The Heresy of Dr Dee (47 page)

Read The Heresy of Dr Dee Online

Authors: Phil Rickman

‘It’s as well,’ I said. ‘He… killed without a thought. He was driven by a demonic madness. The man who you and the shepherd found, all cut about… the man
Stephen Price buried to prevent panic… he can only have been killed by Gethin.’

Anna Ceddol looked down at the stain on her dress, then up at the statue of the Virgin.

‘No,’ she said.

‘Mercy?’

‘No more lies. You’ve been good to me. I won’t—’

‘No,’ I said. ‘I may have brought a terrible sorrow to you and everyone here. Stephen Price saw me as a saviour but I think, in truth, that I’m just part of the
curse.’

‘I won’t lie to you,’ she said, as if I hadn’t spoken. ‘I know how that man died, and I know how he was cut about.’

I stared at her.

‘Because I cut him.’ Her voice was soft as moss. ‘I took his apparel and then I set about his face with a spade.’

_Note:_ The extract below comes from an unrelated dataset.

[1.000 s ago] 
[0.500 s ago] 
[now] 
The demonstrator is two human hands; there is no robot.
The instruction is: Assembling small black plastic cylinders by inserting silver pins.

My body jerked back against the statue’s stone robe.

‘What are you saying?’

‘So that no one would ever know who he was,’ she said rapidly. ‘That he was my father. And Siôn’s father.’

‘Listen,’ I said. ‘You don’t have to tell me any of this. It’ll go no further, but you still don’t have to tell me. No one will ever know any of it from
me.’

She looked up at the statue.

‘The Holy Mother will know.’

Tomos Ceddol. The man who, Anna had told me, had courted her mother but was deemed by her mother’s parents as not of their level. Who, when Anna’s mother died, had
begun to drink to excess. Who had been driven to violence by the ravings of their youngest child, barely weaned when his mother had died.

‘Not true,’ Anna said. ‘She was not his mother. When she died, I was already with child. I was twelve years old.’

Oh, dear God.

‘She was unwell for nearly a year, my mother. After a while, he began to touch me. He’d get drunk on strong ale. He was a big man. Resisting him would only lead –
did
lead – to injury.’

She was hardly the first this had happened to. Hardly the first who’d gone on to give birth to her own father’s child. I believed that most women stayed, made the best of it, at
least until the child was old enough to leave home.

But this child would never be old enough to leave. And Anna would blame her father for the boy’s idiocy. Her father… and herself.

‘When I found out I was with child, I tried to… make away with him. Went to a wise woman in the next village, who charged me all I had for a potion that made me sick for days. But
the babe continued to grow. It wasn’t until he was nearly two years that I knew he must be damaged in the head. And knew why.’

‘You don’t know that,’ I said, but she seemed not to hear.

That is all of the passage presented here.